[Task details] Return every line below exactly as written.

[Provided data]
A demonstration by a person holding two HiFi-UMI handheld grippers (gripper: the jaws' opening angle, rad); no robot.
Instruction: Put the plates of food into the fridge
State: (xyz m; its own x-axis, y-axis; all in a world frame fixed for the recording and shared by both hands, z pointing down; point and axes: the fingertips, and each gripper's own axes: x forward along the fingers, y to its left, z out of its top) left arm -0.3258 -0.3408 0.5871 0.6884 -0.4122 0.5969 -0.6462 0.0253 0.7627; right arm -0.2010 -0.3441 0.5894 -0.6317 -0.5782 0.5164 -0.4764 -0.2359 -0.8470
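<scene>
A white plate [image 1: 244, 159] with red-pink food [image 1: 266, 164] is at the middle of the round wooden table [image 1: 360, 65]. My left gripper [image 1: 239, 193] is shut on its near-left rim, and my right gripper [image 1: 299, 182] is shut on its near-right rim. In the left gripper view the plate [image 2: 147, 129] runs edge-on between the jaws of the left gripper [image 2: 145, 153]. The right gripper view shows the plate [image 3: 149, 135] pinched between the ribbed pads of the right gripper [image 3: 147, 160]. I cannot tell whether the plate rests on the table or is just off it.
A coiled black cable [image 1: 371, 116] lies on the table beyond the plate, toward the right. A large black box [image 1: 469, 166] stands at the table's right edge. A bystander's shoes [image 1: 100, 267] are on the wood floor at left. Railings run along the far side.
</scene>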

[Exercise result]
A demonstration by a person holding two HiFi-UMI handheld grippers (gripper: the jaws' opening angle, rad); no robot.
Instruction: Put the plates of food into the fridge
State: (xyz m; its own x-axis, y-axis; all in a world frame fixed for the recording and shared by both hands, z pointing down; point and axes: the fingertips, and each gripper's own axes: x forward along the fingers, y to its left, z out of its top) left arm -0.3258 -0.3408 0.5871 0.6884 -0.4122 0.5969 -0.6462 0.0253 0.7627; right arm -0.2010 -0.3441 0.5894 -0.6317 -0.5782 0.5164 -0.4764 -0.2359 -0.8470
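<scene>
A white plate [image 1: 244, 159] with red-pink food [image 1: 266, 164] is at the middle of the round wooden table [image 1: 360, 65]. My left gripper [image 1: 239, 193] is shut on its near-left rim, and my right gripper [image 1: 299, 182] is shut on its near-right rim. In the left gripper view the plate [image 2: 147, 129] runs edge-on between the jaws of the left gripper [image 2: 145, 153]. The right gripper view shows the plate [image 3: 149, 135] pinched between the ribbed pads of the right gripper [image 3: 147, 160]. I cannot tell whether the plate rests on the table or is just off it.
A coiled black cable [image 1: 371, 116] lies on the table beyond the plate, toward the right. A large black box [image 1: 469, 166] stands at the table's right edge. A bystander's shoes [image 1: 100, 267] are on the wood floor at left. Railings run along the far side.
</scene>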

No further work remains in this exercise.